Keith Cullen

Listed licensee group WT Financial Group has acquired the Millennium3 Australian financial service licensee from Insignia for $2 million.  

The deal will be funded from cash, adding 75 advice practices and 140 advisers to the WTFG, along with $5 billion of funds under advice and about $150 of in-force premiums. 

WTFG chief executive Keith Cullen tells Professional Planner the deal was opportunistic after Insignia signalled its intention to sell M3 about five months ago and Cullen believes it is a snug strategic fit. 

“It’s a broad network, there’s a lot of wealth management in the network, but it has a proud history and a proud lineage in risk insurance,” Cullen says. 

“I’m on the record publicly, with our advisers and the profession generally, saying that people haven’t been paying enough attention to [risk advice]. They need to get refocused on it. It’s something that we’re very focused on in the network.” 

Cullen is referring to comments made earlier this year where he outlined plans to expand risk advice access in the WTFG network. 

“Those risk specialists in [M3] will find a very good home with a with a lot of people, a lot of their peers, that can provide them support and a good collegiate spirit around it,” Cullen says. 

Cullen says WTFG will retain M3’s frontline staff and regional managers, and M3 chief executive Helen Blackford will stay on to assist with the transition, and possibly post-transition. 

Cullen has led WTFG through a period of expansion by acquisition, having added the Synchron and Sentry AFSLs to the group, expanding its adviser footprint to around 430, based on data as of October 19 supplied by Adviser Ratings. 

The M3 acquisition lifts the group’s funds under advice to $23 billion, in-force premiums to close to half a billion dollars and adviser numbers to approximately 560, making it the third-largest licensee group in the country, behind AMP (872 advisers) and Insignia (815 advisers post-M3 sale). 

“I’d be surprised if anyone had more in-force premium are accounted for more risk annual new risk premium than what we do,” Cullen says. 

Insignia invited bids for M3 and Cullen says WTFG’s existing relationship with Insignia was a key factor in getting the deal over the line. 

“Our advisers have got a fair amount of client money both on their platforms and in their investment management mandates, and Insignia support all of our educational events their staff are regular attendees at all of our events,” Cullen says. 

“Insignia really cared about where the group went, which is sensible. Sensible, because you don’t want to make enemies. You definitely don’t want advisers to just think you’ve sold them off for money and not really cared about where they landed. It was really important to insignia that they got the counterparty right.
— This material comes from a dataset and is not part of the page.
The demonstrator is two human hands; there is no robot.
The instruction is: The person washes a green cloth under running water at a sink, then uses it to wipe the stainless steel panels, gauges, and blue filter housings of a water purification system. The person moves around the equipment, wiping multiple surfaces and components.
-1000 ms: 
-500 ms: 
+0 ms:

We’re just pleased that we’ve built the business into such a shape that were regarded as a viable counterparty for a very large business like Insignia.” 

In a statement to the ASX, Insignia’s outgoing chief executive Renato Mota said the sale of M3 is part of the group’s strategy to “reset its financial advice operating model through the creation of a new advice services partnership model”. 

Insignia said M3 contributed about $6.3 million of net revenue to the group and posted a pre-tax loss of $2.3 million in the year to 30 June 2023. 

WTFG’s acquisition of M3 follows Count’s acquisition of the risk-focused Affinia licensee for $3.3 million from life insurer TAL and is the latest move in a flurry of activity among ASX-listed licensee businesses. 

Listed finance group GOG has acquired a 19.9 per cent stake in the listed Centrepoint Alliance, and Count has a recently improved bid on-foot for Diverger, which includes the GPS Wealth licensee and which values Diverger at around $51 million. 

Count has seen off one potential counter-bid for Diverger, from COG, which valued Diverger at slightly more but was not regarded by the Diverger board as a superior offer. 

Off-market things are just as fluid, with Australian Unity last week announcing it had sold the Australian Unity Personal Financial Services AFSL – with 150 self-empoyed advisers – to Fortnum, and its 18-employed adviser business to Nestworth Financial Strategists (formerly Henderson Matusch), which is backed by AZ NGA.